== EXERCISE GOAL ==
Copy out the material in full. Leave every line as it is.

== PROVIDED MATERIAL ==

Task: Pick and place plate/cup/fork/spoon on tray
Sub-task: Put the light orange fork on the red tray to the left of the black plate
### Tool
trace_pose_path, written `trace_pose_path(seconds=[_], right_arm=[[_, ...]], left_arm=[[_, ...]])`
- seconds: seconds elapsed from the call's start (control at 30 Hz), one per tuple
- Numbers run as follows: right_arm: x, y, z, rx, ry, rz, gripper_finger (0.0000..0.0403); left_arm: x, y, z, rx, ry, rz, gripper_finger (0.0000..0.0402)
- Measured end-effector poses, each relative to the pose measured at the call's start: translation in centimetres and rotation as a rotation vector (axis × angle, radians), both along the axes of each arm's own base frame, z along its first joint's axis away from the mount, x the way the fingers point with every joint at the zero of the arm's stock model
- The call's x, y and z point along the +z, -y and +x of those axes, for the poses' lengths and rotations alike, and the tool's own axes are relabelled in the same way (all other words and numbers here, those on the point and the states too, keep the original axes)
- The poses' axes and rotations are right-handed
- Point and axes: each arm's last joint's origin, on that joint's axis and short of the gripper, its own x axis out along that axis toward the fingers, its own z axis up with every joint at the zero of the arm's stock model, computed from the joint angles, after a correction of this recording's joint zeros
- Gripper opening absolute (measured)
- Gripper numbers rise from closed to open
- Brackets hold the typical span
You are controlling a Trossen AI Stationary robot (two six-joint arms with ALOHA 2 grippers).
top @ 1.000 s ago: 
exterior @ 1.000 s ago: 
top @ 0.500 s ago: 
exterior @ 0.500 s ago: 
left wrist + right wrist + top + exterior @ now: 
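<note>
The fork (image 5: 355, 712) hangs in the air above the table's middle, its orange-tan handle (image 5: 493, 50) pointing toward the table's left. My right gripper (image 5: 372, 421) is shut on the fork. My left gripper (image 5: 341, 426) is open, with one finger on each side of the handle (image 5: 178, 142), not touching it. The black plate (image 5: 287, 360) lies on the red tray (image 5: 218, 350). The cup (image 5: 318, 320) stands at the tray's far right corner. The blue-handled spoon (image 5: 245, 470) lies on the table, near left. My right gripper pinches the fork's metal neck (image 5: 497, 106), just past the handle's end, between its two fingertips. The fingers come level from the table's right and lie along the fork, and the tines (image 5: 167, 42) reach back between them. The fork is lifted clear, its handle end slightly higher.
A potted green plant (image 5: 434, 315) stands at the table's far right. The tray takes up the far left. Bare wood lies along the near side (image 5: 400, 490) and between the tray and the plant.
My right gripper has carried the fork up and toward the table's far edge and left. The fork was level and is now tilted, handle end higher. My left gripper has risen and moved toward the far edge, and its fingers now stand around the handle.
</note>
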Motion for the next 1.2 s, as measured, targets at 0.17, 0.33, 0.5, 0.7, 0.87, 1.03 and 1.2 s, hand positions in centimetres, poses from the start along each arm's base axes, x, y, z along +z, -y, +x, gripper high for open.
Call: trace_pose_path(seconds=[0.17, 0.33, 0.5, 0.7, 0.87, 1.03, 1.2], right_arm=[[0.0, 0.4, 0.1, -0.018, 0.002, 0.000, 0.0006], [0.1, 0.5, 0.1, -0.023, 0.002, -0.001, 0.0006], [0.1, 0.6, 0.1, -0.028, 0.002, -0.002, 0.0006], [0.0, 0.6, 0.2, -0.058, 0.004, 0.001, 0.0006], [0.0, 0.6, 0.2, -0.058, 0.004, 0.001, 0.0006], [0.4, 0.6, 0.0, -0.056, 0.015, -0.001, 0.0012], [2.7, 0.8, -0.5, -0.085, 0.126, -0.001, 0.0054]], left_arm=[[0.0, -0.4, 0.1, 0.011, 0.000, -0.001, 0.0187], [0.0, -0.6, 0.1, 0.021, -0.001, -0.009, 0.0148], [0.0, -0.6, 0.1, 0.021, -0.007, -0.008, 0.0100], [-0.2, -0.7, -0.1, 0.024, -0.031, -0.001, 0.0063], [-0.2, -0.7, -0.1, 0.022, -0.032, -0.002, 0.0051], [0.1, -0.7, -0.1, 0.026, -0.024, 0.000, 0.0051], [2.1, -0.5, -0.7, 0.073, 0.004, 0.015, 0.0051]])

== SOLUTION TO THE EXERCISE ==
Task: Pick and place plate/cup/fork/spoon on tray
Sub-task: Put the light orange fork on the red tray to the left of the black plate
### Tool
trace_pose_path, written `trace_pose_path(seconds=[_], right_arm=[[_, ...]], left_arm=[[_, ...]])`
- seconds: seconds elapsed from the call's start (control at 30 Hz), one per tuple
- Numbers run as follows: right_arm: x, y, z, rx, ry, rz, gripper_finger (0.0000..0.0403); left_arm: x, y, z, rx, ry, rz, gripper_finger (0.0000..0.0402)
- Measured end-effector poses, each relative to the pose measured at the call's start: translation in centimetres and rotation as a rotation vector (axis × angle, radians), both along the axes of each arm's own base frame, z along its first joint's axis away from the mount, x the way the fingers point with every joint at the zero of the arm's stock model
- The call's x, y and z point along the +z, -y and +x of those axes, for the poses' lengths and rotations alike, and the tool's own axes are relabelled in the same way (all other words and numbers here, those on the point and the states too, keep the original axes)
- The poses' axes and rotations are right-handed
- Point and axes: each arm's last joint's origin, on that joint's axis and short of the gripper, its own x axis out along that axis toward the fingers, its own z axis up with every joint at the zero of the arm's stock model, computed from the joint angles, after a correction of this recording's joint zeros
- Gripper opening absolute (measured)
- Gripper numbers rise from closed to open
- Brackets hold the typical span
You are controlling a Trossen AI Stationary robot (two six-joint arms with ALOHA 2 grippers).
top @ 1.000 s ago: 
exterior @ 1.000 s ago: 
top @ 0.500 s ago: 
exterior @ 0.500 s ago: 
left wrist + right wrist + top + exterior @ now: 
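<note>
The fork (image 5: 355, 712) hangs in the air above the table's middle, its orange-tan handle (image 5: 493, 50) pointing toward the table's left. My right gripper (image 5: 372, 421) is shut on the fork. My left gripper (image 5: 341, 426) is open, with one finger on each side of the handle (image 5: 178, 142), not touching it. The black plate (image 5: 287, 360) lies on the red tray (image 5: 218, 350). The cup (image 5: 318, 320) stands at the tray's far right corner. The blue-handled spoon (image 5: 245, 470) lies on the table, near left. My right gripper pinches the fork's metal neck (image 5: 497, 106), just past the handle's end, between its two fingertips. The fingers come level from the table's right and lie along the fork, and the tines (image 5: 167, 42) reach back between them. The fork is lifted clear, its handle end slightly higher.
A potted green plant (image 5: 434, 315) stands at the table's far right. The tray takes up the far left. Bare wood lies along the near side (image 5: 400, 490) and between the tray and the plant.
My right gripper has carried the fork up and toward the table's far edge and left. The fork was level and is now tilted, handle end higher. My left gripper has risen and moved toward the far edge, and its fingers now stand around the handle.
</note>
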Motion for the next 1.2 s, as measured, targets at 0.17, 0.33, 0.5, 0.7, 0.87, 1.03 and 1.2 s, hand positions in centimetres, poses from the start along each arm's base axes, x, y, z along +z, -y, +x, gripper high for open.
Call: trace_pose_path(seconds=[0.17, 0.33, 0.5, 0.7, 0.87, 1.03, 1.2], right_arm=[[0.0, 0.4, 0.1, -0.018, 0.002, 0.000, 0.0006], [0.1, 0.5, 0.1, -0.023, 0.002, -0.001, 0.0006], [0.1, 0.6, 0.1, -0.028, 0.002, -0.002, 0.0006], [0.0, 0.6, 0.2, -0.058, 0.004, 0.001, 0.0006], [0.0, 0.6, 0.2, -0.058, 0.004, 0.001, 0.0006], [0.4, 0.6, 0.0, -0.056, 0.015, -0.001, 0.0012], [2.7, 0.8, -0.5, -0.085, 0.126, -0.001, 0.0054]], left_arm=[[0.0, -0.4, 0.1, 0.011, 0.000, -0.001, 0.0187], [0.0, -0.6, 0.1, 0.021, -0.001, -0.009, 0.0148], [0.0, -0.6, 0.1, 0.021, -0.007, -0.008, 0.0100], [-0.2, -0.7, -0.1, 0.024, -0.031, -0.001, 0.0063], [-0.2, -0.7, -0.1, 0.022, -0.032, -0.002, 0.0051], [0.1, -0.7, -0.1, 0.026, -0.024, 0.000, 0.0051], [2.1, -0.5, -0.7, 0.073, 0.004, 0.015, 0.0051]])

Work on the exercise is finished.